Supplied data:
┌──
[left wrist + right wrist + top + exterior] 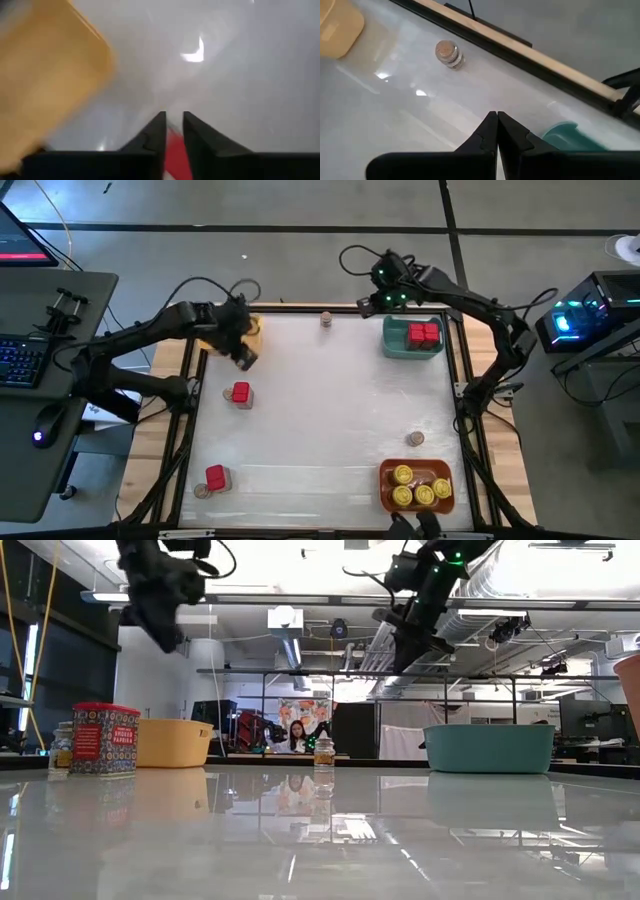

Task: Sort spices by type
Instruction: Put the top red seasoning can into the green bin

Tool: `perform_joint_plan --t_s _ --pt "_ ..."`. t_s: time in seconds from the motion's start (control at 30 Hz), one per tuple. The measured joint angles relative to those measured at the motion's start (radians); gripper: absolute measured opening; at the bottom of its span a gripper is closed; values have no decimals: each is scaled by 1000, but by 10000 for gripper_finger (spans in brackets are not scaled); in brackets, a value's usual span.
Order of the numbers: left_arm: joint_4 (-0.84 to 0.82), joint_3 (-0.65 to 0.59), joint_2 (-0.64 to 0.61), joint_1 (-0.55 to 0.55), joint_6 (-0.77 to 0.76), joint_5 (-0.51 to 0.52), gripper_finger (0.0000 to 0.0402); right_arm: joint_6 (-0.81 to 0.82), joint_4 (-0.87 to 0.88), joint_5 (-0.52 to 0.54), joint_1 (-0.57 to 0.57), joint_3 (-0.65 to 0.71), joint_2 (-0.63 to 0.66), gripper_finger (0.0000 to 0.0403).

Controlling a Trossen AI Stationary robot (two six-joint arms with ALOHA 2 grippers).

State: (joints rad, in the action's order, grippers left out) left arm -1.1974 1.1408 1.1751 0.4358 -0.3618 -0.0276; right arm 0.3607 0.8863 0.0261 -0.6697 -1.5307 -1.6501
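Spices sorted: four yellow-lidded jars [416,486] sit in the orange bin [387,492] at five o'clock on the table [330,400]; two red tins [423,334] lie in the teal bin [394,346] at one o'clock.
Spices loose: red tin [240,394] at nine o'clock, red tin [215,477] with a small jar touching it at seven o'clock, tan jar [326,319] at twelve o'clock, tan jar [415,439] at four o'clock.
Left end effector [245,356]: raised beside the yellow bin [252,330] at ten o'clock, fingers a narrow slit apart, holding nothing (red shows just beyond them).
Right end effector [497,118]: aloft near the teal bin, fingers pressed together, empty.
Step in hand: probably the left arm's approach to the nine o'clock tin.
Next move calls for: wider fingers, then a descent straddling that tin.
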Motion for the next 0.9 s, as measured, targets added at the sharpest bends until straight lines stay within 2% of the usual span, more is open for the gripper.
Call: perform_joint_plan --t_s 0.07,0.13,0.3,0.4,0.6,0.7,0.9 --pt "-21 0 -3 -82 8 -46 10 -14 -2 -7 -11 0 0 0" --pt "-30 0 -7 -179 75 -51 7 -35 -2 -34 -23 0 0 0" --pt "-89 -2 3 -337 211 16 1 -74 -1 -84 -46 0 0 0" --pt "-54 -46 2 -348 225 24 0 -79 -1 -84 -47 0 0 0" --pt "76 -210 0 -315 206 -67 0 -92 -1 -87 -46 0 -1 0" --pt "102 -223 0 -304 163 -67 0 -90 -1 -87 -46 0 -1 0" --pt "38 -246 8 -304 154 -40 0 -77 -22 -87 -46 0 -1 0"
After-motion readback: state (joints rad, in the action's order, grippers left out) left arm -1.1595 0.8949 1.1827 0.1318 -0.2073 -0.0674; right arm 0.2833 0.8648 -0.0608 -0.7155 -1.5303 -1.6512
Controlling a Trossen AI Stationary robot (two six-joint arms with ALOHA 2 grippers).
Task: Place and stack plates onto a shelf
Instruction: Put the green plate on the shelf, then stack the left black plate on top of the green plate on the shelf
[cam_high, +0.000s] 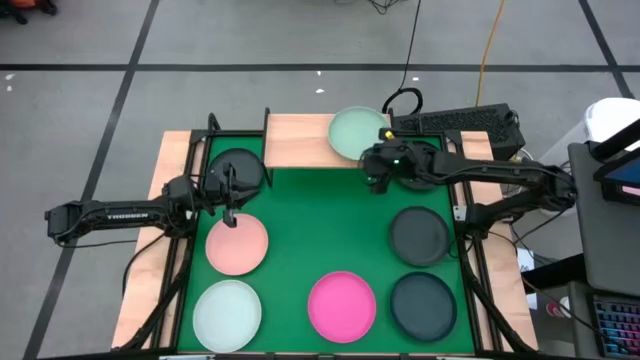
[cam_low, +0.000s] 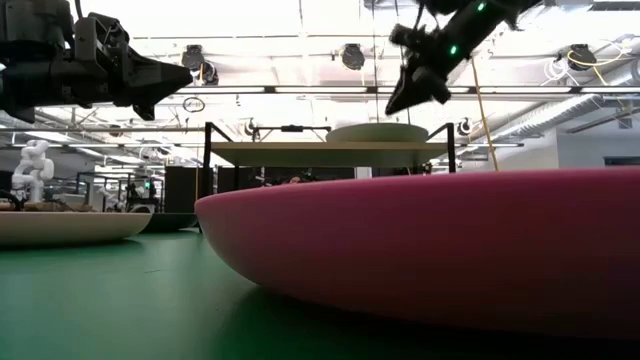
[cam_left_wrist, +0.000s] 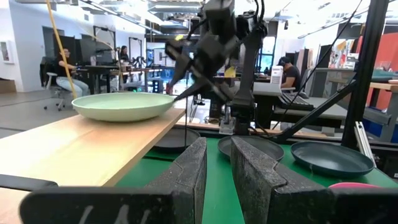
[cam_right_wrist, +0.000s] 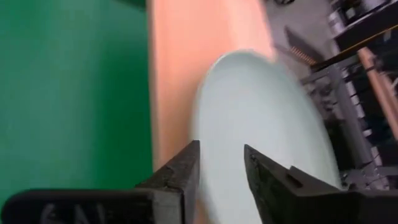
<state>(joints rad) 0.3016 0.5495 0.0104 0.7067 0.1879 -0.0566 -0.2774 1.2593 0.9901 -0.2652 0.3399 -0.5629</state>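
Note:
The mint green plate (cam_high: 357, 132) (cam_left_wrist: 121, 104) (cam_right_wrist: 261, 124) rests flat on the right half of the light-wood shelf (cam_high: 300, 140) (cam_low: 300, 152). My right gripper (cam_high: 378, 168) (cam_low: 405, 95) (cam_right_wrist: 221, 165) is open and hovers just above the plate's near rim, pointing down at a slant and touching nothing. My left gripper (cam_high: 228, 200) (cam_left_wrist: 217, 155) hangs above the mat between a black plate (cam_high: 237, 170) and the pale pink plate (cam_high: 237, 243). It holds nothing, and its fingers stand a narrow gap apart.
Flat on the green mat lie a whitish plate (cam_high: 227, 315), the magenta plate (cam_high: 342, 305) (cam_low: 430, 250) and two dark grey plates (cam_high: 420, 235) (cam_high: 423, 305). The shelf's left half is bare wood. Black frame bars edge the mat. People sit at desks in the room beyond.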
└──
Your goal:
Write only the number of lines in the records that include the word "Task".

Answer box:
2